Pimelea stricta, commonly known as gaunt rice-flower, is a species of flowering plant in the family Thymelaeaceae and is endemic to south-eastern continental Australia. It is an erect shrub with narrowly elliptic or linear leaves, and compact heads of densely hairy, creamy-white to yellow flowers surrounded by 4 egg-shaped involucral bracts.

==Description==
Pimelea stricta is an erect shrub that typically grows to a height of 0.5–1.5 m and has glabrous stems. The leaves are arranged in opposite pairs and are narrowly elliptic or linear, 5–35 mm long and 1.0–4.5 mm wide on a short petiole. The flowers are bisexual and borne in compact clusters of many hairy, creamy-white to yellow flowers, surrounded by 4 egg-shaped involucral bracts 5–13 mm and 3–9 mm wide.
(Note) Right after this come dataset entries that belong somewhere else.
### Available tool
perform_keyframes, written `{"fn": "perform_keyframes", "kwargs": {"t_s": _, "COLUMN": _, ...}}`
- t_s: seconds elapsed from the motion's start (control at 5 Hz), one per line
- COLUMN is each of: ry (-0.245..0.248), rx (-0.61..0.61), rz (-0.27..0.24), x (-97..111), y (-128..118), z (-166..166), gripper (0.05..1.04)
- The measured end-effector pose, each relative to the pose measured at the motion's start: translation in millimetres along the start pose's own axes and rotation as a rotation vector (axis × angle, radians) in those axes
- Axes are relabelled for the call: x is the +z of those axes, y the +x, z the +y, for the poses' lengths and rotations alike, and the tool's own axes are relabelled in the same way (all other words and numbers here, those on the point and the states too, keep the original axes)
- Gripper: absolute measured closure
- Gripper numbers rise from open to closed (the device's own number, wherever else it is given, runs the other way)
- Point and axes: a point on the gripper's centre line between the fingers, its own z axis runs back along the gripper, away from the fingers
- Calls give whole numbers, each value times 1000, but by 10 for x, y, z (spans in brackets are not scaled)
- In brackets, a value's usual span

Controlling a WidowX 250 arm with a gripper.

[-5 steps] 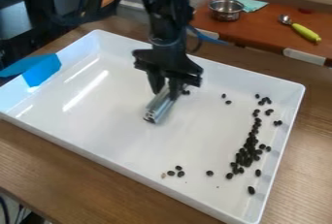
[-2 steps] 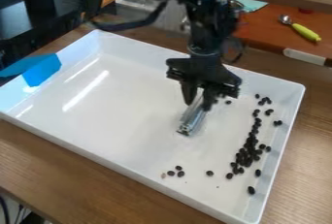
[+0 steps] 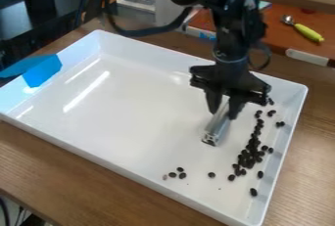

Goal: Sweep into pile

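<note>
1. A robotics lab is suggested by the black robot arm (image 3: 232, 34) held over a wood-grained table (image 3: 72, 171).
2. Blue tape (image 3: 43, 71) is stuck to the white tray (image 3: 85, 150).
3. Kitchen furnishing is suggested by a green-handled spoon (image 3: 306, 32) laid on a reddish-brown counter (image 3: 278, 36).

The tray (image 3: 144, 137) is plain white, the beans (image 3: 252, 149) black, the tape (image 3: 43, 70) bright blue, the spoon's handle (image 3: 308, 33) yellow-green, the worktop (image 3: 85, 171) wood-grained brown.
</note>
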Motion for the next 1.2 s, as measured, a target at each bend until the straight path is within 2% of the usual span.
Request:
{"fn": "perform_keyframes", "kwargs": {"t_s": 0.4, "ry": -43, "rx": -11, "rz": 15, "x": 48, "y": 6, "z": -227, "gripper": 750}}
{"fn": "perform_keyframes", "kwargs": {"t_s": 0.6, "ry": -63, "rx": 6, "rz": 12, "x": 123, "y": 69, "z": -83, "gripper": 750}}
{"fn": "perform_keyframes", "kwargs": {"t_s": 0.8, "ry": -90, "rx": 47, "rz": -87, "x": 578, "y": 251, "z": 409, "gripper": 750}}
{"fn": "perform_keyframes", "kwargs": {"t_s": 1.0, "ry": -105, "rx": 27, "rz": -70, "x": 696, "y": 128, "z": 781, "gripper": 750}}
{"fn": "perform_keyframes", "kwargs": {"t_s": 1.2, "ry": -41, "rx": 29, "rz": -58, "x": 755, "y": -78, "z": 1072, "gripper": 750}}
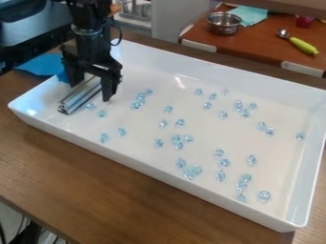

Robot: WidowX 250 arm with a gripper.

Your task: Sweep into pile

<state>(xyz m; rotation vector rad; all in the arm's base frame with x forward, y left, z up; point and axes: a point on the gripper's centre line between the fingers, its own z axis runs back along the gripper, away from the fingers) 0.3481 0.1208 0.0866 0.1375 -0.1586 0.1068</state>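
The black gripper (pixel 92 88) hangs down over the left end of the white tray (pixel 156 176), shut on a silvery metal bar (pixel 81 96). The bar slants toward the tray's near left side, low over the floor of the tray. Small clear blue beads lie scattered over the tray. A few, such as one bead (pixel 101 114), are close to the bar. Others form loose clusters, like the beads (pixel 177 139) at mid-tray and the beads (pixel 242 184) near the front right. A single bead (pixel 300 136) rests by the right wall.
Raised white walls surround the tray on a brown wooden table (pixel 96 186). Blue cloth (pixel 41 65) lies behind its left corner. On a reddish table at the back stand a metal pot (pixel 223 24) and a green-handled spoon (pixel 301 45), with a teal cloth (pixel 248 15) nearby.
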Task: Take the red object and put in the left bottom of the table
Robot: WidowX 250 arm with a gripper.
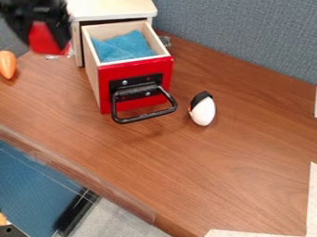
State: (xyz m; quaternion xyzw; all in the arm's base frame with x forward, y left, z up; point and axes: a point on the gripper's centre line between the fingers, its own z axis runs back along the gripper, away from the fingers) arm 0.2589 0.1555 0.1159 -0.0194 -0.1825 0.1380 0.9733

The bracts are medium green, sometimes with a yellowish or reddish tinge. The floral tube is 7–12 mm long, and the sepals are 2–4 mm long. Flowering occurs in most months with a peak between August and November.

==Taxonomy==
Pimelea stricta was first formally described in 1854 by Carl Meissner in the journal Linnaea from specimens collected in the Mount Lofty Ranges. The specific epithet, (stricta) means "straight" or "upright".

==Distribution and habitat==
Gaunt rice-flower mainly grows in open woodland, in mallee or on hills in sandy soils, and is found from north-eastern New South Wales through Victoria to the Eyre Peninsula and Flinders Ranges in south-eastern South Australia.